A Brief Look At Forensic Radiograpy.

So I have made it to blog 9, and am thoroughly enjoying writing a blog every week – I feel that my writing skills and research skills are developing. For our Diagnostic Imaging cohort last week was classed as a reading week, we did not have any lectures to attend, so for this week’s blog I am going to explore my area of interest – Forensic Radiography. When picking a degree whilst I was undertaking my access course I had to take many things into account – I wanted to pick a career that I would find interesting and would enjoy. Since I have been a little girl I have always had an interest in bones, history and forensics – spending many hours watching the discovery channel and the crime and investigation channel, I have always been fascinated with the human body and what happens after death. I was torn between a career in radiography and a career in forensics and whilst browsing the web one day I came across the term ‘forensic radiographer’ – that was it, I instantly was hooked. I applied to university to study diagnostic imaging – and hopefully one day I will expand on my radiography career and become a forensic radiographer (or that is what I hope!).

Forensic radiography is defined by the Society of Radiographers as the application of the science of diagnostic imaging to answer questions of law, with evidence being collected from either living or deceased subjects (Society of Radiographers, 2010). There are many applications of forensic radiography:

  • Investigation of non fatal injury.
  • Location of forensic evidence.
  • Cause of death.
  • Human identification (Society of Radiographers, 2010).

One particular field of forensic radiography that I am very interested in is the use of non invasive imaging modalities to image ancient remains, or ‘Virtuopsy’ (Virtopsy, 2002-2014), This is where modern imaging techniques are used to perform autopsies – unlike the traditional medical autopsies this technology allows autopsies to be performed without harming the cadaver/remains. Nowadays, with the discovery of ancient remains and remains that have already been discovered that are on display in museums around the world, imaging techniques are being used to examine the remains – this means that they do not have to be damaged or physically examined and that they can be unwrapped virtually. This practice was used within the recent discovery of King Richard the third, when the Kings remains were discovered his body underwent a whole body Computed Tomography (CT) scan as researchers wished to discover the cause of death (University of Leciester, 2014).

Some more information regarding this can be found by clicking the following link:

http://www.defrostingcoldcases.com/king-richard-iii-ruthless-ruler-yes-regicide-no/

CT autopsies are also now being used to give facial reconstructions to discovered remains, such as the ancient Egyptian remains of Tutankhamun. Through the use of Modern CT technology his remains were examined virtually and his face was reconstructed, along with the surprise discovery of many afflictions that he was plagued with (Artnet News, 2014).
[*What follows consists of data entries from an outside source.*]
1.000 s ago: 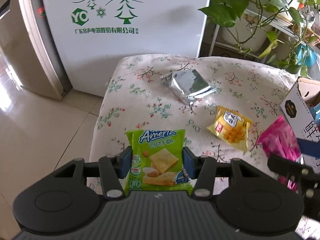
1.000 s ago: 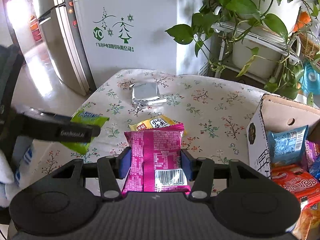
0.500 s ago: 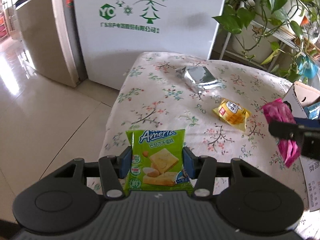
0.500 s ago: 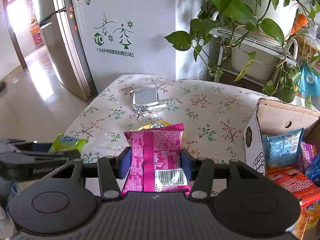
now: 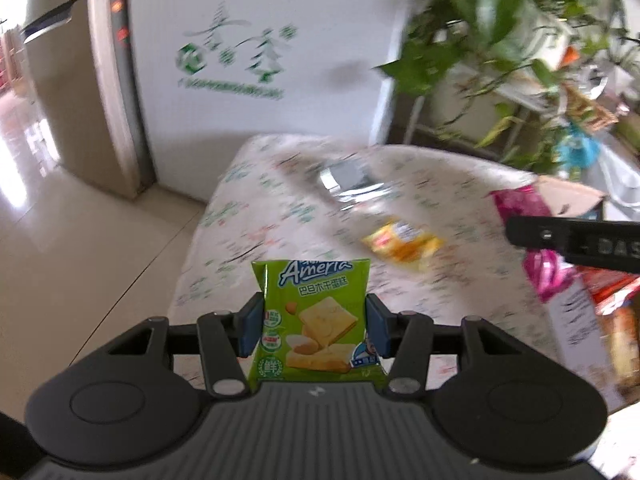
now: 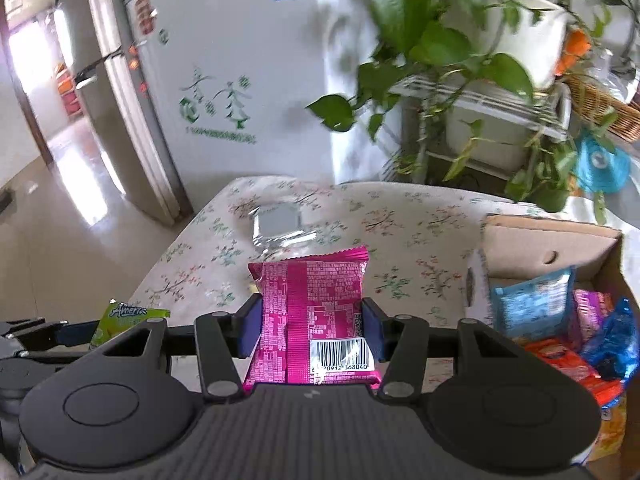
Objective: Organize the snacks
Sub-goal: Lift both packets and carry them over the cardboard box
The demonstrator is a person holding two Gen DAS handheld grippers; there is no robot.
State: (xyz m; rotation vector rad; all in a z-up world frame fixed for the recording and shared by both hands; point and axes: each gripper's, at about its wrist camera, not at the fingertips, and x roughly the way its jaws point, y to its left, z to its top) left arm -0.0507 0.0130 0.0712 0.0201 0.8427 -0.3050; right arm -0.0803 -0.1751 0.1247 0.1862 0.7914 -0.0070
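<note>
My left gripper [image 5: 314, 330] is shut on a green Ameria snack packet [image 5: 314, 320], held upright above the near left part of the floral table [image 5: 280, 216]. My right gripper [image 6: 310, 330] is shut on a pink snack packet [image 6: 312, 312] with a barcode, held just left of the open cardboard box [image 6: 552, 240]. That box holds several packets, a blue one [image 6: 528, 304] among them. On the table lie a silver foil packet [image 6: 278, 224] and a yellow packet [image 5: 400, 242]. The pink packet [image 5: 532, 240] and right gripper arm show at the right of the left wrist view.
A white fridge [image 6: 240, 80] with green tree print stands behind the table, a beige one [image 5: 112, 100] to its left. Potted trailing plants [image 6: 460, 60] on a white rack crowd the back right. Tiled floor [image 5: 80, 260] lies left of the table.
Both grippers have risen and drawn back from the table with their packets. The right gripper has moved toward the box. The left wrist view is now blurred by motion.
</note>
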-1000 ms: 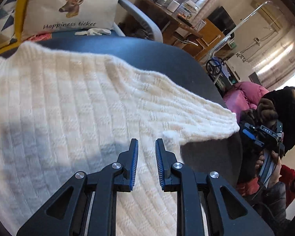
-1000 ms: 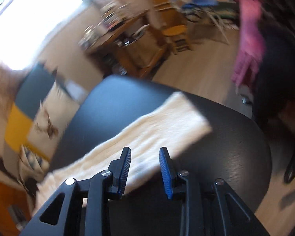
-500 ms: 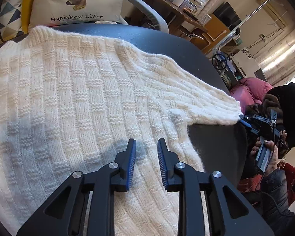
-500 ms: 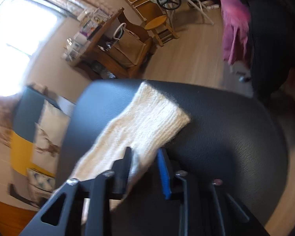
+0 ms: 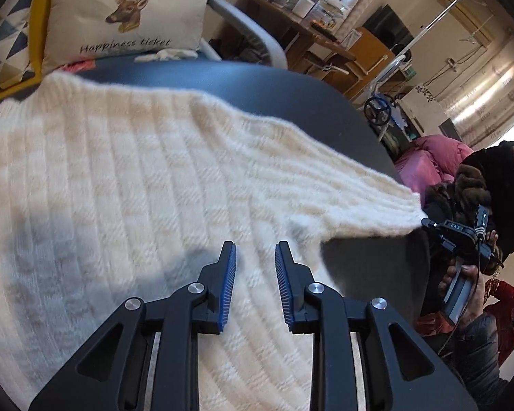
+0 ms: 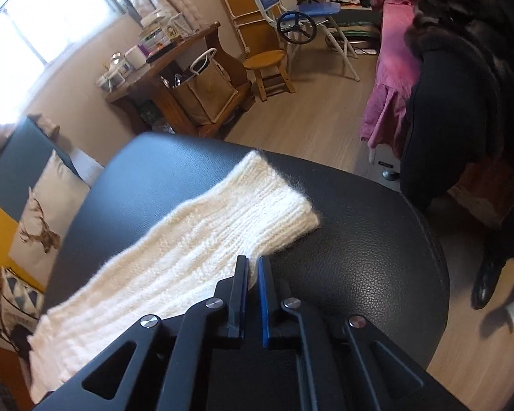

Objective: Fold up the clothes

Some more information regarding this examination can be discovered by clicking on the following link:

http://news.artnet.com/art-world/autopsy-unmaskes-king-tuts-true-face-and-it-isnt-pretty-140493

Virtual autopsy is also being used in the Trauma patient’s pathway. After death that is deemed as suspicious many patients are now undergoing virtual autopsies so that cause of death can quickly be discovered, along with medical autopsies that are being performed after – the results are found to be accurate and correct. This is supported by a report that documented a case report of three cases of fatal blunt head injury using post-mortem MSCT and MRI which showed massive bone and soft-tissue injuries of the head and signs of high intracranial pressure with herniation of the cerebellar tonsils. Similar findings were found in clinical autopsy which was performed after the digital autopsy (Aghayev, 2004).

Within some cultures, medical autopsies are not allowed for religious reasons – this can mean that families are refusing an autopsy of a deceased patient when it is needed, virtual autopsy is allowed because it is non invasive, this new technology is being seen to overcome cultural and religious barriers (Bakri & Jaudin, 2006).

In conclusion it can be seen that virtual autopsy has a wide variety of uses, and can be used to examine remains in the quickest and most non evasive way.


References

Aghayev, E., 2004. Virtopsy post-mortem multi-slice computed tomography (MSCT) and magnetic resonance imaging (MRI) demonstrating descending tonsillar herniation: comparison to clinical studies. Neuroradiology, 46(7), pp. 559-564.

Artnet News, 2014. Autopsy Unmaskes King Tuts Face. [Online] Available at: http://news.artnet.com/art-world/autopsy-unmaskes-king-tuts-true-face-and-it-isnt-pretty-140493 [Accessed 6 November 2014].

Bakri, D. & Jaudin, R., 2006. Virtual Autopsy, London: Health Technology Assesment Unit Medical Development Division Department of Health.

Society of Radiographers, 2010. Guidance for Radiographers Providing Forensic Radiography Services. 2nd ed. London: Society of Radiographers.